Мы жили почти как монахи. Почти, потому что с нами в группе училась Зина Кокорева – единственная, кого допустили к гидравлике и дифференциальным уравнениям. Она жила с другими девочками в бывшем гостевом доме князей. Нам ничего не рассказывали sur le sexe, и девочкам тоже, и молчание говорило о недопустимости самого разговора об этом. Поэтому между нами стояла какая-то стыдливая стена. Все думали о близости, мучились от своей девственности, но шептались разве что о поцелуях кого-то с кем-то и, закусив подушку, ils masturbaient, подгадав момент, когда из тесной комнаты уходили соседи. С другой стороны, я вполне мог быть не до конца осведомленным в половой жизни однокурсников или просто не видел ее, поскольку с трудом отрывался от топосъемки, картографии и шахмат. Особую стипендию мне назначили после того, как я заменял учителя по черчению первокурсникам и потом еще нескольким потокам, и по съемке тоже.

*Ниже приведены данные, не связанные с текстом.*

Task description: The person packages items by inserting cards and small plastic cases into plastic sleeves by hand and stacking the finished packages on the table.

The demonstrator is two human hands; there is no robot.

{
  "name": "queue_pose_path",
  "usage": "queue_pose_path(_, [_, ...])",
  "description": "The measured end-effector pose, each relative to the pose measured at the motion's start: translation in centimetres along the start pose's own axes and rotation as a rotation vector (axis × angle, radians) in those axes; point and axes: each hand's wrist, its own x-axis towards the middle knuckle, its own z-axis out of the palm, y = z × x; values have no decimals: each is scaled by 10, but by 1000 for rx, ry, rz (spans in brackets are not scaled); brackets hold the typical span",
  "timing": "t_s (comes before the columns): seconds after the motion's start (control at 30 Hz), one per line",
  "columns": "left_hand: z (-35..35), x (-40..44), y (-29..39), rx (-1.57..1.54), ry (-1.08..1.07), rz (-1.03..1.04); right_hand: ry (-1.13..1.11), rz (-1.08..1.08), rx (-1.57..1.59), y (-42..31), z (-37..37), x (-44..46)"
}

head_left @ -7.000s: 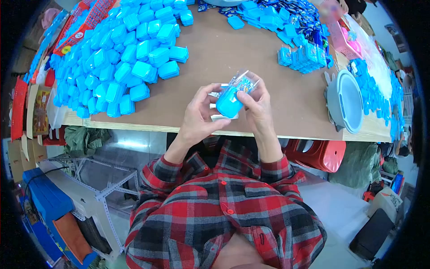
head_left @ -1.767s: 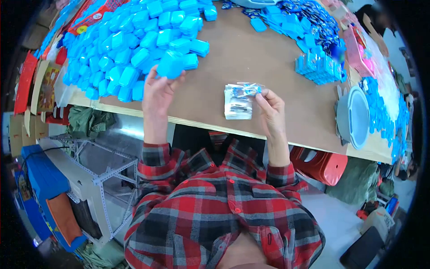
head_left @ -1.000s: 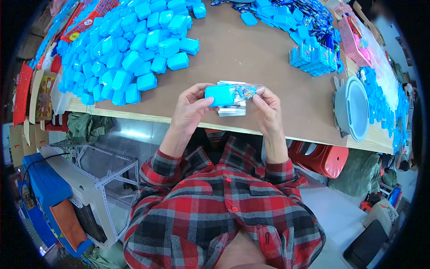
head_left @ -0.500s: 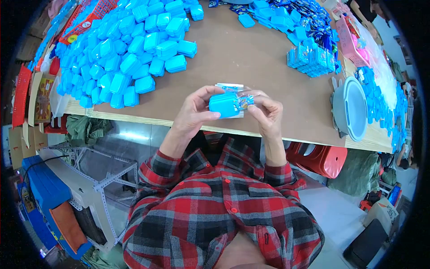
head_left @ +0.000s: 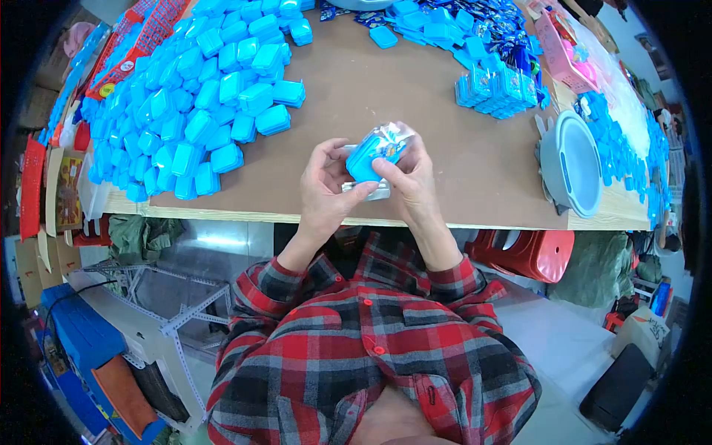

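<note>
We see a blue plastic box (head_left: pixel 363 163), a clear printed bag (head_left: pixel 393 136) over its far end, held above the worktop (head_left: pixel 356 89) near the front edge; the right hand (head_left: pixel 417 182) grips it, thumb uppermost; the left hand (head_left: pixel 323 182) curls beside it, its grip's closure uncertain to us

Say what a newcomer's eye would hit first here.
Likely the heap of blue boxes on the left of the table. Next, at front centre, the right hand holds one blue box with clear wrapper, left hand beside it. A pale basin is at right.
</note>
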Motion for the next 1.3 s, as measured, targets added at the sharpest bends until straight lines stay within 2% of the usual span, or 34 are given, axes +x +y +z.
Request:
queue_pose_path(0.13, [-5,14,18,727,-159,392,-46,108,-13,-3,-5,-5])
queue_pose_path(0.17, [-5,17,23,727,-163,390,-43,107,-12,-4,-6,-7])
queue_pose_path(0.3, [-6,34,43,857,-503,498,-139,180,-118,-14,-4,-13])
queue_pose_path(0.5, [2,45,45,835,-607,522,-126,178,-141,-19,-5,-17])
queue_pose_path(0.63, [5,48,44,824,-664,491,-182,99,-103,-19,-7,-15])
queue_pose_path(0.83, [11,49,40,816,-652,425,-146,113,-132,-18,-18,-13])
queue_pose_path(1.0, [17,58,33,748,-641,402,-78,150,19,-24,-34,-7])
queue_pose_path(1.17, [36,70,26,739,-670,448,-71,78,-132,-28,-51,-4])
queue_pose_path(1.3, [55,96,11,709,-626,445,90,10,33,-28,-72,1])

«Послушайте, – оборвал паузу Воскобойник. – Я бы на вашем месте еще немного подумал. Вас тут ценят. Болванов в техникуме мало, и они ничего не решают. Вы будете вдали от суеты, а это очень важно сейчас». Услышь я это неделей раньше, начал бы прикидывать шансы, но теперь уже знал, что делаю, и сказал, что, если по-честному, не ожидал, что кто-то поддержит мою идею, и мне надо подумать, и конечно, я мечтал о полевой работе, но теперь…
«Что случилось с вашим отцом?» – спросил Воскобойник, не меняя тона, и все рассыпалось. Комната закрутилась перед глазами и не останавливалась, линейка заблистала гильотинным ножом. Меня шатало. Воскобойник же вертел в руках мундштук, ждал ответа и наслаждался тем, что застиг меня врасплох. «Почему вы решили, что с моим отцом что-то случилось?» – «Я видел, что вы читали письмо из дома, и лицо ваше сделалось серым, как глина». – «Откуда вы знаете, что оно из дома?» – «Вы других не получаете, и вообще-то на вас это похоже». – «Что? Что не получаю?» – «Да». – «Но почему вы сразу про отца?» – «Ну, забирают же мужчин, а вы сами рассказывали, что вы старший сын».

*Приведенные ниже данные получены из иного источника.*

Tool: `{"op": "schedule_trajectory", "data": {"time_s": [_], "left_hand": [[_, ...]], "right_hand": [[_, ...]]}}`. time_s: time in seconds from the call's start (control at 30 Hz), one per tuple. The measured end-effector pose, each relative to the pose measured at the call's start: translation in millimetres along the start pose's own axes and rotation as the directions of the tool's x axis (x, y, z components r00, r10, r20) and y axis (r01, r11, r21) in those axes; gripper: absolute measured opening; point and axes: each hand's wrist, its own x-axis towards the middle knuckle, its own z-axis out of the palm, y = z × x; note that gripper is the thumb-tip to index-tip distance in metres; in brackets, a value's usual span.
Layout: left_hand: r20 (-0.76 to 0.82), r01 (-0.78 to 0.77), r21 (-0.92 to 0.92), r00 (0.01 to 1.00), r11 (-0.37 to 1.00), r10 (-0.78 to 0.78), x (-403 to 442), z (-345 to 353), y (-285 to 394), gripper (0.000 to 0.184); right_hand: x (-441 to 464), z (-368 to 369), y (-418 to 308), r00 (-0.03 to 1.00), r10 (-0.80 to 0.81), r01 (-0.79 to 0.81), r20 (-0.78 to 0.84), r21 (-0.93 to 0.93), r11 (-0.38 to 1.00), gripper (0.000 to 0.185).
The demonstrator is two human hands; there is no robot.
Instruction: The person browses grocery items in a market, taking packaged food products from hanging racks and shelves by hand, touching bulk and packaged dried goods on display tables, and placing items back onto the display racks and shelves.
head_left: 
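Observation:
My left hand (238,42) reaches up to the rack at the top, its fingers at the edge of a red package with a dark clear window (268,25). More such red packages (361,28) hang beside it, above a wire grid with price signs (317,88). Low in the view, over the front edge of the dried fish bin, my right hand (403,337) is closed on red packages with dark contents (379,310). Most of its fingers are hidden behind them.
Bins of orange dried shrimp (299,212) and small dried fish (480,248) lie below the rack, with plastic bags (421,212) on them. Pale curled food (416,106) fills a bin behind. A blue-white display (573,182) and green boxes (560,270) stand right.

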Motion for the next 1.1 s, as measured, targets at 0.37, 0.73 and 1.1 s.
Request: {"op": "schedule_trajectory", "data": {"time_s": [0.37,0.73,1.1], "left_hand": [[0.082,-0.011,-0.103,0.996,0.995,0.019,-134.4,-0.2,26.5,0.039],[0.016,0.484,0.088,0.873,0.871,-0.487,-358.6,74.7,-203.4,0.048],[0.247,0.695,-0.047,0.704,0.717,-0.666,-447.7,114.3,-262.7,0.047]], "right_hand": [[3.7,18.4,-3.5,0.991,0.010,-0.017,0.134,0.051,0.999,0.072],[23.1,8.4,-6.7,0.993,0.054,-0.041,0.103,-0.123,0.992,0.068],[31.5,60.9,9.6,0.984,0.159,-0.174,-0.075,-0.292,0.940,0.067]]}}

«Что значит „забирают"?! – крикнул я, забыв, что на дворе ночь, а над чертежной на верхнем этаже флигеля спал второй курс мелиораторов. – Вдруг у нас кто-то умер или в больнице? Что вы вообще говорите!» Воскобойник улыбнулся, прикурил, взял мундштук в рот и стал разглядывать мой план. «Понимаете, – сказал он, – я видел достаточно людей, получавших известия о смерти. У меня работа была такая – сообщать. Одни вскакивают, другие переспрашивают: „Что, что?" третьи падают лицом в руки, но никто не боится пошевелиться так, чтобы окружающие не заметили. А вы окаменели, я видел. Так каменеют, когда узнают, что кого-то взяли. Дайте мне письмо». – «С чего вы взяли, что оно у меня с собой?» – «Такие письма не оставляют, разве что в сейфе, но сейфов здесь нет». – «Зачем оно вам?» Воскобойник выдохнул дым. «Хочу посмотреть дату отправки». – «Я вам и так скажу, но зачем вы хотите?» – «Охота началась в августе и должна была завершиться за полгода. Если вашего отца взяли позже, так сказать, конца сезона, значит, охотникам увеличили квоту на отстрел. Продлили сезон». – «Я не понимаю, о чем вы. Мать написала, что он не вернулся, и все. Мало ли что случилось. Вдруг он опять уехал…» Я спохватился и быстро назвал дату: третье декабря. Воскобойник считал в уме, промакивая что-то ваткой на моем плане – мне было уже все равно, что он может быть испорчен, – и наконец досчитал: «Его взяли прямо перед тем, как послать в центр окончательную сводку. Значит, держали на карандаше до последнего. Край у них был пятого числа. А может, наоборот, они срывали план, и в последний момент искали, кого еще взять, и нашли его. Не могу вам сказать, откуда я это знаю, но это не так важно, они же не скрываются, они гордятся тем, что обезвреживают врагов, жалуются, что служба трудна. Вы сказали: „Опять уехал“, – значит, он уже прятался. Вашу семью по первой или по второй категории высылали?»